At blame for the change is Blackberry, reportedly. The Canadian manufacturer has “discontinued” production of “all BlackBerry OS 10 devices” — the only BlackBerry phones on offer in Congress’s internal electronics catalog. “BlackBerry devices supports will continue for the foreseeable future,” the memo read, “[but] once we have exhausted our current in-house stock, new device procurement will be limited, while supplies last, to warranty exchanges only.”

In the early 2000s, BlackBerrys quickly came to dominate the pockets of Capit0l Hill aides, thanks to their robust messaging features and long battery life. The handsets’ signature textured keyboards held appeal, too — due to their unmatched ability to ease the many cumbersome secretarial demands of Senate staffers — as did the Blackberry’s robust privacy features. And from a more pragmatic standpoint, many BlackBerries were cheaper than other phones, and were supplied to agencies as part of yearslong contracts. It’s a fact of which BlackBerry was all too aware. “The federal government is a very important market to us and will continue to be. It is our core strength,” Blackberry exec Scott Totzke told The Washington Post in 2012.
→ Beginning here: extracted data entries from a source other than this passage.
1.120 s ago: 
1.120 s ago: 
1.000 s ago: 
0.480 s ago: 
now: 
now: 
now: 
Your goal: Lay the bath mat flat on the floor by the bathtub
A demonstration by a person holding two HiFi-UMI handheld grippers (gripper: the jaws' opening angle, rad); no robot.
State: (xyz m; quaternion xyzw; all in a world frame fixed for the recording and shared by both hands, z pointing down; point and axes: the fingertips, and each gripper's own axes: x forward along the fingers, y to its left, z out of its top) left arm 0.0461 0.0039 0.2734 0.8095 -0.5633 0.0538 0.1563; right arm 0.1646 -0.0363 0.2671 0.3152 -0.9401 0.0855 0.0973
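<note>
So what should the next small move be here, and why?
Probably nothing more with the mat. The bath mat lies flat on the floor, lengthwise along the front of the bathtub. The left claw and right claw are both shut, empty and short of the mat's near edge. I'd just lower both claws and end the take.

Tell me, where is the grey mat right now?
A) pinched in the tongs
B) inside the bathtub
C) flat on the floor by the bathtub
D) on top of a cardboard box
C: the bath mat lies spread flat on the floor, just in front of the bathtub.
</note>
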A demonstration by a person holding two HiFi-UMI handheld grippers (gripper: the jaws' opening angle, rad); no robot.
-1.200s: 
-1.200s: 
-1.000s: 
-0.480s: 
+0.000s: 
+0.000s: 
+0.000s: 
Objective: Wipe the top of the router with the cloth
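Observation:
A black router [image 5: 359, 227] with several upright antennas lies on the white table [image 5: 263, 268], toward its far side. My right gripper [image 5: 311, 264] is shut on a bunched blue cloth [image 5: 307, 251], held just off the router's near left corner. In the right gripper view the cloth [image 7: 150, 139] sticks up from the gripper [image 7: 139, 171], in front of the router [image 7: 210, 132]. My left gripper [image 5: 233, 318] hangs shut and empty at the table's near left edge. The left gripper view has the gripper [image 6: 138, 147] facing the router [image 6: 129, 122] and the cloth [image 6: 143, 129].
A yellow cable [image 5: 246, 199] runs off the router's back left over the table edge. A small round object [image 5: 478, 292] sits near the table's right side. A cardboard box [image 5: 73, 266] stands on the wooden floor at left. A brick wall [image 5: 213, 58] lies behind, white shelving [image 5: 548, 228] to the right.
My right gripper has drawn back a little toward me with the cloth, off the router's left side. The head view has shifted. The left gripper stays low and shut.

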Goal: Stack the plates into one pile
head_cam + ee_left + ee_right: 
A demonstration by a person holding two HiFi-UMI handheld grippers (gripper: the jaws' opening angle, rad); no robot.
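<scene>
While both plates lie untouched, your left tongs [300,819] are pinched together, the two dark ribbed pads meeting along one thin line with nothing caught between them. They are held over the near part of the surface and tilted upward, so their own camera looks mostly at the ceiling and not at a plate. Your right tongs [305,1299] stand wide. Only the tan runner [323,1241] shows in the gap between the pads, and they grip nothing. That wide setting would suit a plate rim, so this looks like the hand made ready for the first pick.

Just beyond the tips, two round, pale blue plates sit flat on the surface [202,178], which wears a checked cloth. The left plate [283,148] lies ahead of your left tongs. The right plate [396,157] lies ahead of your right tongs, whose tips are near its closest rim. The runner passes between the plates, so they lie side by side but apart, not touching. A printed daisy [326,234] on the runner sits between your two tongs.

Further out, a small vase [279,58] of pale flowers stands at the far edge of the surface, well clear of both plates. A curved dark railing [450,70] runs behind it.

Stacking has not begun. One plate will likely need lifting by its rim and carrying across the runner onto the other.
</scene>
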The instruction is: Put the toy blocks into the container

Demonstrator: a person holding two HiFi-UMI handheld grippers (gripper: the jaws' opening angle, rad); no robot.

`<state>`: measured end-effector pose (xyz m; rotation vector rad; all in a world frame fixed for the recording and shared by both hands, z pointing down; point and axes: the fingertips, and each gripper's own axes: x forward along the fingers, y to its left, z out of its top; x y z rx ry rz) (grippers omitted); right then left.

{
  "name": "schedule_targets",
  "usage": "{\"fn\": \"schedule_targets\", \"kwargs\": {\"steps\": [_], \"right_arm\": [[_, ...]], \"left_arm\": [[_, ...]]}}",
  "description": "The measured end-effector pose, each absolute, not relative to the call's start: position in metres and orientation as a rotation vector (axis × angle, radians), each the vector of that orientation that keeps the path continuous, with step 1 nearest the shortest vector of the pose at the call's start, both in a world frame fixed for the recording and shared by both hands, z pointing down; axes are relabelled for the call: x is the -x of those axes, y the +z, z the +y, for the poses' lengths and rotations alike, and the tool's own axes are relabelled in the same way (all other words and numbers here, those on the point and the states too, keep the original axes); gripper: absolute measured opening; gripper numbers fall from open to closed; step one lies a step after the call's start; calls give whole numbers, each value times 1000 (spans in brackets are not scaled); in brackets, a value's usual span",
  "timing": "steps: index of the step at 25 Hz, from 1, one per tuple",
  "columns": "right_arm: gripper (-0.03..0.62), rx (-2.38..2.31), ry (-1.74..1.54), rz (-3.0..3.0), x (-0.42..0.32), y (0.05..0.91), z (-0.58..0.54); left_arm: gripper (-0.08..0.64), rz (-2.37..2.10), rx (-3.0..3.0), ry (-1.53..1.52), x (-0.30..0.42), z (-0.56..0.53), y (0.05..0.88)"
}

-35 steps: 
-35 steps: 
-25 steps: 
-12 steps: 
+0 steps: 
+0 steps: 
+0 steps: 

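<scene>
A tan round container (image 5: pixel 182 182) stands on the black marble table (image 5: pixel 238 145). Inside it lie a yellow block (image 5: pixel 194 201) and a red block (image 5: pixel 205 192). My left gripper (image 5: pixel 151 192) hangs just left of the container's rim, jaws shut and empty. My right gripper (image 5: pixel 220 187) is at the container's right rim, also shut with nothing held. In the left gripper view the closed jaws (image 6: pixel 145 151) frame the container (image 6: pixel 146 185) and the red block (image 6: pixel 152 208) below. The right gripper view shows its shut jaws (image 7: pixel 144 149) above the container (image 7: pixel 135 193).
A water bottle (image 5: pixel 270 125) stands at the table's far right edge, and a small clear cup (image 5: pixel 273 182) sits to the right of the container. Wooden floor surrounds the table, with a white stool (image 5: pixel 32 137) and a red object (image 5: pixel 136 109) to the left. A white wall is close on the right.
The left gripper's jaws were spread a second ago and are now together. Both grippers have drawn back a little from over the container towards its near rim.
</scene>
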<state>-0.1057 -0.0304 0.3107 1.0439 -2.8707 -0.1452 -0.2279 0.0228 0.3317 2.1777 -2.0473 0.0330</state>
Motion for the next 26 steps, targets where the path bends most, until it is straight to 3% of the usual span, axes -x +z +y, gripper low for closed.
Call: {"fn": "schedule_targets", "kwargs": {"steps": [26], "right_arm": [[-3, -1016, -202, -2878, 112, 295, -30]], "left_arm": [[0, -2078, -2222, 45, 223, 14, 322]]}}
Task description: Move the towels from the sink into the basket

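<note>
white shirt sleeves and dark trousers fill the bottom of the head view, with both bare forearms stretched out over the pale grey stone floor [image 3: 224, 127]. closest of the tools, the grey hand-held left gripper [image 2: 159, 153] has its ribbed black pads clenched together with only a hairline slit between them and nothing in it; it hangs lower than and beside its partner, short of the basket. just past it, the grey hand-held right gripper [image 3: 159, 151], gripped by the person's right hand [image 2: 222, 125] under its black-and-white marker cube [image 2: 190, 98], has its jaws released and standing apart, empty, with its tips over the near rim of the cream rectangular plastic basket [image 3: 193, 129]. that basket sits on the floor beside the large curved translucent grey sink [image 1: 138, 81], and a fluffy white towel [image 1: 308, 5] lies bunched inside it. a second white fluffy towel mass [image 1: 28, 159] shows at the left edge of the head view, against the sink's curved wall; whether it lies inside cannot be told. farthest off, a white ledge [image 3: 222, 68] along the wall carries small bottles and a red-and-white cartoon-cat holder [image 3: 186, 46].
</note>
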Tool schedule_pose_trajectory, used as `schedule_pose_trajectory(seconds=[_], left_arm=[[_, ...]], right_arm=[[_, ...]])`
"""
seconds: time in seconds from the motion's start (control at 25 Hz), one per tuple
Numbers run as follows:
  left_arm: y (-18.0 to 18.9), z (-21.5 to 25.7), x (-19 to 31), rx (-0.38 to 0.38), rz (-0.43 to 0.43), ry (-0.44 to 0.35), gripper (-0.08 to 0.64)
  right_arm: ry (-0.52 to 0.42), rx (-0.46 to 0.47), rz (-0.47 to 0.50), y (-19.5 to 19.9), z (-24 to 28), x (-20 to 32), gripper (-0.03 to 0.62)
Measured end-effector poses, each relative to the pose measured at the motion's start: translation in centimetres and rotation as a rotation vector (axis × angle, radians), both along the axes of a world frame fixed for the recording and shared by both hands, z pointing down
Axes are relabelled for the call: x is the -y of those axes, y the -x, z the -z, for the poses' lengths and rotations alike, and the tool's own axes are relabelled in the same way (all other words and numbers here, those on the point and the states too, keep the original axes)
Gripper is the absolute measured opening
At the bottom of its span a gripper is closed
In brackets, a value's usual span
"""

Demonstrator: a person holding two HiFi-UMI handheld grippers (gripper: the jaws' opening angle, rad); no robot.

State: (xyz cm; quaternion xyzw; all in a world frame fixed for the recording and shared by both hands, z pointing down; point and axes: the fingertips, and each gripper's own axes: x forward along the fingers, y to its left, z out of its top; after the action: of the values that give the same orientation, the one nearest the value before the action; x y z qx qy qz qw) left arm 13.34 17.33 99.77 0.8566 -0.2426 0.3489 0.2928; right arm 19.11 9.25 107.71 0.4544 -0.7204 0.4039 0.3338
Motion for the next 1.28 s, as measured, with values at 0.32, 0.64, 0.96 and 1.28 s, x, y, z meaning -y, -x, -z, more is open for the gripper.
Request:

But the market has since passed Blackberry by — competitors like Apple and Samsung chipped away at the company’s toehold as their offerings approached feature parity (and consumers acclimated to the idea of phones without physical keyboards). The newest iPhone’s battery life is on a par with most Blackberry 10 devices. The Galaxy S7 supports KNOX, Samsung’s end-to-end security solution. And both support almost practically every messaging and email platform under the sun.

But many lawmakers, stubborn to the end, clung to their familiar BlackBerrys. A 2012 National Journal survey showed that 77 percent of Senate staffers used the aging phones — among them President Barrack Obama and much of the White House staff. That said, signs of change are in the air: a recent report by The Hill found that of 102 lawmakers surveyed, 71 percent used iPhones — more than double the percentage (28) that still relied primarily on a BlackBerry.

The recent change in policy, no doubt, will help drag the remaining holdouts kicking and screaming into the brave new world of iPhones and Android phones. But considering Blackberry’s commitment to Android — its latest Priv handset ran Android, and its upcoming handsets are rumored to sport the same — some staffers may, in fact, never have to worry about switching. Whether or not that is a good thing is another matter.